← Back to context

Comment by Terr_

1 day ago

> claimed AI coding tool Replit deleted a database despite his instructions not to change any code without permission.

Well... yeah, this is a totally expect-able failure route, because LLMs are just bullshitting document-generators.

When you say, "don't make changes", there isn't even an entity on the other end that can "agree." The fictional character doesn't really exist, and the ego-less author isn't as smart as the character seems.

In fairness humans are the same. If you tell a human, whatever you do, don't press the red button, there isnt a hardware switch that makes it impossible. And so many accidents stem from this.

But of course I agree the software-implemented constraints work better in humans.

  • There is no mathematical guarantee to a contract or task being done if that is what you mean.

    Yes, however first there is an understanding involved when the other operator is intelligent [1] secondly there are consequences which matter to living being which don’t apply to an agent.

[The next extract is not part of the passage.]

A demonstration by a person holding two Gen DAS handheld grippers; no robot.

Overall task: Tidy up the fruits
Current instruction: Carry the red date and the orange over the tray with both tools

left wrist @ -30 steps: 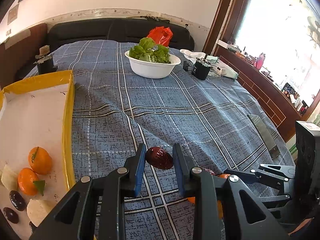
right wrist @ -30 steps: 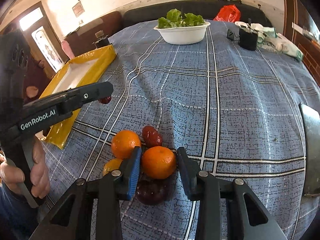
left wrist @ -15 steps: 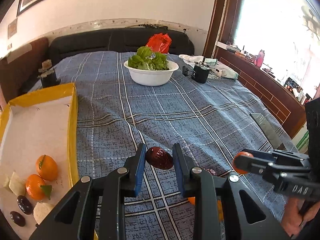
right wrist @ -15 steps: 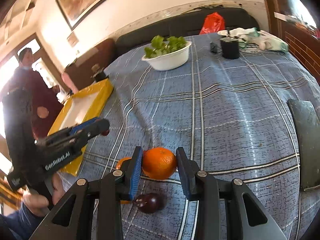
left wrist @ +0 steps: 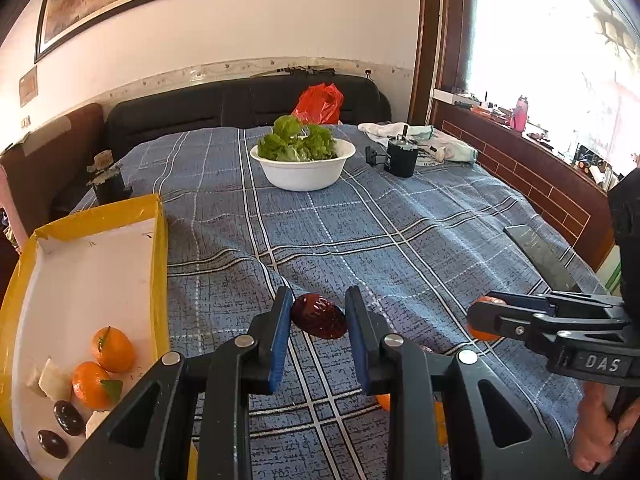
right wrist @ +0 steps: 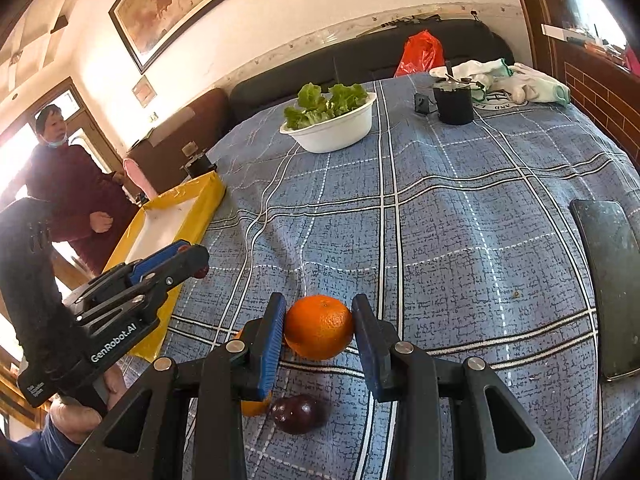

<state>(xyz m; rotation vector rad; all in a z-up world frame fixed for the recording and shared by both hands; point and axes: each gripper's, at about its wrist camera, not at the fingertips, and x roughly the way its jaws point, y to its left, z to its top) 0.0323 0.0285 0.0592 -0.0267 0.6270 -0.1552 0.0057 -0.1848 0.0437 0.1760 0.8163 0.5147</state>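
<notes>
Both fruits have risen off the bed since a second ago: the date, pinched in the left tool, hangs nearer the tray (lying leftward); the right tool pinches the orange.

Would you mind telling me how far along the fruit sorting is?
Done: two oranges and two dates lie in the tray.
In hand: left gripper holds a date; right gripper holds an orange.
Left: an orange and plum on the cloth.
</notes>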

Humans needs to eat and take care of family, for which they need a job so have lot less freedom to disobey explicit commands and expect to do those things.

    Even if an agent becomes truly intelligent you cannot control it well if they do not have hunger, pain love or any number of motivation drive[2].

    ——

    Depending on the type of red button you can always design safe guards (human or agent) , we after all haven’t launched nuclear war heads either by mistake or by malicious actor (yet).[3]

    ——-

    [1] which humans are and however much the industry likes to think otherwise agents are not

    [2] Every pet owner with a pet that have limited food drive will tell you how hard it train their dog versus the ones that have one, even if they are an intelligent breed or specimen.

    [3] Yes we have come alarmingly close few times , but no one has actually pressed the red button so to speak .

    • > Humans needs to eat and take care of family, for which they need a job so have lot less freedom to disobey explicit commands and expect to do those things.

      While true, I think there's a different problem here.

      Humans are observed to have a wide range of willingness to follow orders: everything from fawning, cult membership, and The Charge of the Light Brigade on the one side; to oppositional defiant disorder on the other.

      AI safety and alignment work wants AI to be willing to stop and change its behaviour when ordered, because we expect it to be dangerously wrong a lot, because there's no good reason to believe we already already know how to make them correctly at this point. This has strong overlap with fawning behaviour, regardless of the internal mechanism of each.

      So it ends up like Homer in the cult episode, with Lisa saying "Watch yourself, Dad. You're the highly suggestible type." and him replying "Yes. I am the highly suggestible type" — And while this is a fictional example and you can't draw conclusions about real humans from that, does the AI know that it shouldn't draw that conclusion? Does it know if it's "in the real world" or does it "think" it's writing a script in which case the meme is more important than what humans actually do?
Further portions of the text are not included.